Only the lines below starting at the one containing "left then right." and ending at the one containing "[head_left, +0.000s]" belong in the answer, each copied exactly.

## Dataset content
== == ==

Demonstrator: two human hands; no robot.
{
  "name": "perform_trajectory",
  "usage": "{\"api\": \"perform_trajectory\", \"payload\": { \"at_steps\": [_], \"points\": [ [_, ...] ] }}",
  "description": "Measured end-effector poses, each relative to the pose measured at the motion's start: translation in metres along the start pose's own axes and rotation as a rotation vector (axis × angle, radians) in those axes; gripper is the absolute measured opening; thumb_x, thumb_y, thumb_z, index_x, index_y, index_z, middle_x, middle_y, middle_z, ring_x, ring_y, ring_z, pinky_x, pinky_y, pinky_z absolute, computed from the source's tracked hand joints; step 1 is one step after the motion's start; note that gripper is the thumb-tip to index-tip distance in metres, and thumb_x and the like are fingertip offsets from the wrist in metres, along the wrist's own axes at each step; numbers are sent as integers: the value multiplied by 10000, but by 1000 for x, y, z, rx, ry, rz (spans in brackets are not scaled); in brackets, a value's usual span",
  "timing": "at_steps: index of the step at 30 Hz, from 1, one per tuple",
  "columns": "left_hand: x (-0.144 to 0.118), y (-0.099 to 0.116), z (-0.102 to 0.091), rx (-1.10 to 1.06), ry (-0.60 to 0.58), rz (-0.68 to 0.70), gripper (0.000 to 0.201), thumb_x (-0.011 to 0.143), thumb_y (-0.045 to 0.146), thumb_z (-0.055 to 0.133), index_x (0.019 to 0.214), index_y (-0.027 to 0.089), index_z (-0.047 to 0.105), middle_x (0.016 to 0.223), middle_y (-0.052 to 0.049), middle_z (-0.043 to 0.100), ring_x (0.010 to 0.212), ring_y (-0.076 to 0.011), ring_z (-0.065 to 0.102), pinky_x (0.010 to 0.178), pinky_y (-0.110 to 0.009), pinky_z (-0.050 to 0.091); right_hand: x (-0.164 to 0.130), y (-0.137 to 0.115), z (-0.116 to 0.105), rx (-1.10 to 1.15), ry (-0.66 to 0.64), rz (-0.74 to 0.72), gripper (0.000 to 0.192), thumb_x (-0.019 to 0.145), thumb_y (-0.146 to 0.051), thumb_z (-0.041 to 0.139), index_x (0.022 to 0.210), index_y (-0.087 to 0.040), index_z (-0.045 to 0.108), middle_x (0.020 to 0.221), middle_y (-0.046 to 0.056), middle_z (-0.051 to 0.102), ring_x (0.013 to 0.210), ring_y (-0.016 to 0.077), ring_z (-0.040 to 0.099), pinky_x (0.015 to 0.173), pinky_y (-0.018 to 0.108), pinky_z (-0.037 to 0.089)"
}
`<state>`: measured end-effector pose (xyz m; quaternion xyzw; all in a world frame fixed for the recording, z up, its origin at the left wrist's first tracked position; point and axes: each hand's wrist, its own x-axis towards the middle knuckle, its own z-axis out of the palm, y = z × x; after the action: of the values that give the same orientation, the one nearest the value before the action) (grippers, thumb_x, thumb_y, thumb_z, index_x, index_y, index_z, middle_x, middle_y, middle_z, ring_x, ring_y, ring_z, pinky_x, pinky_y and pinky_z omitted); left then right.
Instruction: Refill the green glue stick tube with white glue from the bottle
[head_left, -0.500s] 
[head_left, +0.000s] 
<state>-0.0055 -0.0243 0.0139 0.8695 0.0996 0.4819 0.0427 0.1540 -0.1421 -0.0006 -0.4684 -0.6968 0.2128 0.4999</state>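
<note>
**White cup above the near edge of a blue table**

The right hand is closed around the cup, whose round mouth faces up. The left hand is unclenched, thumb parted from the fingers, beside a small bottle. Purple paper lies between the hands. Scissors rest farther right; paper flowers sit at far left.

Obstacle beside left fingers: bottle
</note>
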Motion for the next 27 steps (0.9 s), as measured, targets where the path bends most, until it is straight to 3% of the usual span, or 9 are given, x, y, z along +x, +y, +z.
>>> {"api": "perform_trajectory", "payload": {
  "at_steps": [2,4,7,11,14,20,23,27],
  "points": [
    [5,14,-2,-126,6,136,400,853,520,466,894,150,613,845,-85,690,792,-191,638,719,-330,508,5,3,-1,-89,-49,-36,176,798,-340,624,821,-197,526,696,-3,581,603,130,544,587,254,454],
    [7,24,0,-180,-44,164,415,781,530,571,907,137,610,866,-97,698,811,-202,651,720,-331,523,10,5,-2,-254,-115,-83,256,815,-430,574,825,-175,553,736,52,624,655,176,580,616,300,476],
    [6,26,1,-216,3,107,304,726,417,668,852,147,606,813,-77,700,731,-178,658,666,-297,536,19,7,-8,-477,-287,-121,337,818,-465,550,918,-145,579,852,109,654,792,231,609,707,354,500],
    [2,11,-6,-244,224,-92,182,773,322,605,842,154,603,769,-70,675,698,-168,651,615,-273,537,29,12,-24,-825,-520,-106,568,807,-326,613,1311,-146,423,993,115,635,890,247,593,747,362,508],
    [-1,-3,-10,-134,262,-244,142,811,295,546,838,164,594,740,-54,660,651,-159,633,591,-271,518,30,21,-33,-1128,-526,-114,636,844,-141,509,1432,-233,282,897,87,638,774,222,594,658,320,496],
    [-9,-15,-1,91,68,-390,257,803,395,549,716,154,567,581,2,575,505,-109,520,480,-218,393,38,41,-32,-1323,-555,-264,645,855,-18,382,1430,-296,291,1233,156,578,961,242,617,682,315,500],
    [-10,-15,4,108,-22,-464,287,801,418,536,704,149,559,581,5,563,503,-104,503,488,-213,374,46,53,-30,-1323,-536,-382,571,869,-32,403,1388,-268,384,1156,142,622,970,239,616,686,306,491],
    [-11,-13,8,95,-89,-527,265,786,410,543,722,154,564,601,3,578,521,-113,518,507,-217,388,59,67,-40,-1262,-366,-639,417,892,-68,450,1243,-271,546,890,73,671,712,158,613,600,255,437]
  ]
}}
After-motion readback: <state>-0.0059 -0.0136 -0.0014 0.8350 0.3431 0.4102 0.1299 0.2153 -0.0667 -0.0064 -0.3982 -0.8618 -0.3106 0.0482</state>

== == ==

## Solution for this exercise
`<state>`: measured end-effector pose (xyz m; quaternion xyzw; all in a world frame fixed for the recording, z up, its origin at the left wrist's first tracked position; point and axes: each hand's wrist, its own x-axis towards the middle knuckle, its own z-axis out of the palm, y = z × x; after the action: of the values that give the same orientation, the one nearest the value before the action) (grippers, thumb_x, thumb_y, thumb_z, index_x, index_y, index_z, middle_x, middle_y, middle_z, ring_x, ring_y, ring_z, pinky_x, pinky_y and pinky_z omitted); left then right.
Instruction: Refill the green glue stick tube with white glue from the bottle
[head_left, -0.500s] 
[head_left, +0.000s] 

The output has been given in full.